CORAL GABLES, Fla., Sept. 02, 2016 (GLOBE NEWSWIRE) -- Catalyst Pharmaceuticals, Inc. (Catalyst)
(Nasdaq:CPRX), a biopharmaceutical company focused on developing and commercializing innovative therapies for people with rare
debilitating diseases, today announced that the U.S. Food and Drug Administration (FDA) has granted the company orphan drug
designation for Firdapse® (amifampridine phosphate) for the treatment of myasthenia gravis.

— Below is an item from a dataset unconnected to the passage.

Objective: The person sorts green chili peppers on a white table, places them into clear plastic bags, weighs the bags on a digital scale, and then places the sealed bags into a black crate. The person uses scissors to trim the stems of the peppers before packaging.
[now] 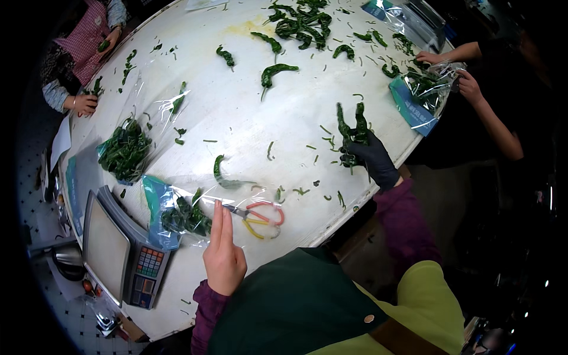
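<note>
My right hand [376, 159], in a dark glove, grips several wrinkled green peppers [344, 124] upright over the right part of the white table [293, 168]. My left hand [225, 253] is bare, its first fingers stretched out together onto the edge of a clear plastic bag [213, 195] that has a blue-green printed end. Some green peppers [186, 217] lie inside this bag. Scissors [257, 217] with red and yellow handles lie by the fingertips, partly under the film. One curved pepper [219, 168] lies at the bag's upper edge, partly covered by it.
A digital scale [106, 248] stands at the lower left, near a filled pepper bag [126, 151]. A pepper pile [306, 22] lies at the far side, with loose stems around. A co-worker's hands [468, 86] hold a bag at right; another person's hand [84, 104] is at left.
</note>
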`<state>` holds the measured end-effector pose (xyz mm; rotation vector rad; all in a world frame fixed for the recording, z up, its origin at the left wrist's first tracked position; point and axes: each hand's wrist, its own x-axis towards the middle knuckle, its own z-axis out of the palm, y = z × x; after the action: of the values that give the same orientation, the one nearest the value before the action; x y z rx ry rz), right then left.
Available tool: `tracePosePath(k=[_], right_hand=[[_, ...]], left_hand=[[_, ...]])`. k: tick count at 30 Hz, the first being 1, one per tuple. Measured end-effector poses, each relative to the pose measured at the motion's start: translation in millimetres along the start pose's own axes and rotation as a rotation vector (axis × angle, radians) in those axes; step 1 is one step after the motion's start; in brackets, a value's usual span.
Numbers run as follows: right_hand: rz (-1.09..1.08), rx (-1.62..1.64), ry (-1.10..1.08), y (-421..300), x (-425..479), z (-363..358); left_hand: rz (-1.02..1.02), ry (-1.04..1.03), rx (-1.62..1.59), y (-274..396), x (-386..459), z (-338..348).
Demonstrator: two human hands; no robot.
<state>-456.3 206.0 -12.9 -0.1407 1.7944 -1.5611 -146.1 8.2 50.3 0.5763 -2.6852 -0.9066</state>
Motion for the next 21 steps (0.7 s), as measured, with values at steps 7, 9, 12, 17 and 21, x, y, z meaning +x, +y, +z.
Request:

Myasthenia Gravis caused by antibodies to the muscle-specific kinase (MuSK-MG) is a rare disease that is
estimated to inflict 5-8% of all myasthenia gravis patients (equating to an estimate of approximately 4,500 patients in the United
States). MuSK antibodies identify a clinically distinguishable, more severe form of MG. The disease is characterized by a
predominance in females, prominent bulbar involvement, more severe clinical condition and resistance to treatment. Although many
patients with MuSK-MG are presently treated with anticholinesterase inhibitors or immunosuppressants, such patients do not
generally respond adequately to these treatments.
"We are pleased that the FDA has granted Orphan Drug designation to Firdapse for myasthenia gravis, as it
provides Catalyst with a number of benefits through development and commercialization," stated Patrick J. McEnany, Chief Executive
Officer of Catalyst. He continued, "We are currently supporting an investigator-sponsored, randomized, double-blind, placebo
controlled study evaluating Firdapse for the treatment of patients with MuSK-MG, and we anticipate the investigator reporting
top-line results from this study in early 2017. If this trial is successful, and subject to the availability of funding, we hope to
initiate a registration quality trial in the U.S. evaluating Firdapse for the treatment of patients with MuSK-MG.”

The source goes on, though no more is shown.